The paper is super important for this technique. It needs to be thin yet durable, be able to run through a printer, have a transparent quality to it, and not buckle and warp when soaked in water or adhesive. I was lucky that I had a pad of rice paper on hand from an experiment years ago that checked all the boxes so my first try at this collage technique was a success.

Start with this rice paper. Don’t try to use any substitutes until you see how this one behaves. I tried a few other papers months ago to see if I can get different opacities and effects, but after trying a laser jet vellum that bubbled and warped like crazy as I tried to adhere it to my wood panel, I just ordered three more pads of this exact rice paper brand.

The Printer:

Because I already have a couple of printers at home for my business, I tested the rice paper on my inkjet printer that I use for fine art prints. I recommend using an inkjet printer that has a manual feed so the paper can be fed from the back and not have to get sucked through rollers or get pulled from a bulk tray. The rice paper jammed by Brother Laserjet over and over again because it traveled through rollers, but it slides through my Canon Pixma Pro 10 printer without any issues.

For longevity or your art, a pigment-based printer is a much better option than a dye-based printer. This Canon model uses pigment inks and will resist fading over time.

No Printer?

You have a couple of options here. You can go to a local print shop with your print files and see if they can help, or you can go the manual route and draw directly on the rice paper by hand. Rice paper is great for inks. The paper is translucent enough that you can trace an image onto it.

The Surface:

My preferred surface when working with the rice paper collage technique is wood. Canvas also works, but wood allows for the smoothest application of rice paper. These are the products I regularly use and love from Blick Art Materials.

The maximum print size for the rice paper is 12″x18″(minus print margins), so I use surfaces that are at least an inch smaller than that on each side.

The Adhesive:

This is where the magic happens. Rice paper when dry is still pretty opaque, but when you adhere it to whatever surface you prefer with Liquitex Gloss Medium, it goes almost entirely transparent. For example, this piece below is on a wood panel.
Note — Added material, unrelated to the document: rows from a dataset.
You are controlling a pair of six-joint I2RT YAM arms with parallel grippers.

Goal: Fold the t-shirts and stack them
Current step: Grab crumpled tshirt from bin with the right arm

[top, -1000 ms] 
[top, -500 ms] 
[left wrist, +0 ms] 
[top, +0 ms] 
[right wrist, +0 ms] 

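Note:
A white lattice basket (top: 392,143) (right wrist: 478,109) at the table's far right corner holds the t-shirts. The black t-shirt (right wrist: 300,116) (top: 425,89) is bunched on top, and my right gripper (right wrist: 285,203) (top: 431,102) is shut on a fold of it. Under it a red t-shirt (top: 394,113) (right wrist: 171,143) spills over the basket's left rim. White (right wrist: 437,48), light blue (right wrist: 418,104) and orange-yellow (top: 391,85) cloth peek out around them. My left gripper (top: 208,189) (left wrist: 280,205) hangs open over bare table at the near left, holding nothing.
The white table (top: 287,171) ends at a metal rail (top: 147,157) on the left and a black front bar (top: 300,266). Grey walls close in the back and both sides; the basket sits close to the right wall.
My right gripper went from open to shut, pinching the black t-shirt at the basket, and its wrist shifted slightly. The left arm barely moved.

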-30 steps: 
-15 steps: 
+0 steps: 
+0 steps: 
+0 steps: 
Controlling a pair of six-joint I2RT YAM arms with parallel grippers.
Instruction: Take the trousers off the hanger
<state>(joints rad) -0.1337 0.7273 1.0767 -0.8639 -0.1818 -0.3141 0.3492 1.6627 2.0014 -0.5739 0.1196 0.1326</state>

I first painted the acrylic background and then I “glued” the rice paper with the black design onto the surface using the gloss medium, and the rice paper became almost entirely transparent.

art by kelly marie of messy ever after , example of rice paper art collage technique

Don’t use expect the same results from another adhesive.

The material you use really matters with this art collage technique! Like the rice paper, I had Liquitex Gloss Medium on hand and used it for my first experiment. The results were perfect. But, then I tested PVA Glue and another brand of acrylic medium, but neither led to as transparent of an effect as the Liquitex Gloss Medium. The PVA glue performed the absolute worst, leaving the paper almost entirely opaque. Had that been my first experience, I likely wouldn’t have continued with this technique.

Moral of the story: Use Liquitex Gloss Medium before you try other adhesives.

Basic Directions for the Rice Paper Art Collage Technique:

1. Create your design:

For my latest work, I used Procreate on my iPad to make original drawings. You can also use photographs. If you are an artist selling your work, I highly recommend using original references as much as possible. If you are a hobbyist and just want to have fun, then sourcing designs from somewhere else is okay. (Read: Are You Stealing From Other Artists)

Your design doesn’t need to be black and white or have crisp lines! The sky is the limit with your designs.

2. Print Your Design:

Cut your rice paper to the size of your surface plus an inch on each side. I was working with 6″x6″ wood panels, so I cut my paper to 7″x7″. When printing with the Canon Pixma Pro, I used the Print Studio Plugin to resize the design on the paper. You may need to play with your printer and settings to get the formatting to work.

You can also cut the design out of the rice paper instead of using a sheet that covers the full surface, but you’ll be able to feel the edge of the paper on your surface a bit. I prefer one continuous and flat application that goes all the way to the edges of my work surface–but again, that’s just my preference.

3. Seal the Ink:

When you print a design onto the rice paper with inkjet ink, there is a high risk of the ink smudging when you apply it to your surface. The ink can handle a swipe or two from a brush, but when working over one area too much, the ink gets a little messy. This is why I seal the paper before I glue it to my art surface. You can do this two ways.

  1. Use a spray varnish (do this outside!): Krylon UV Resistant Clear (Amazon or Blick Art Materials)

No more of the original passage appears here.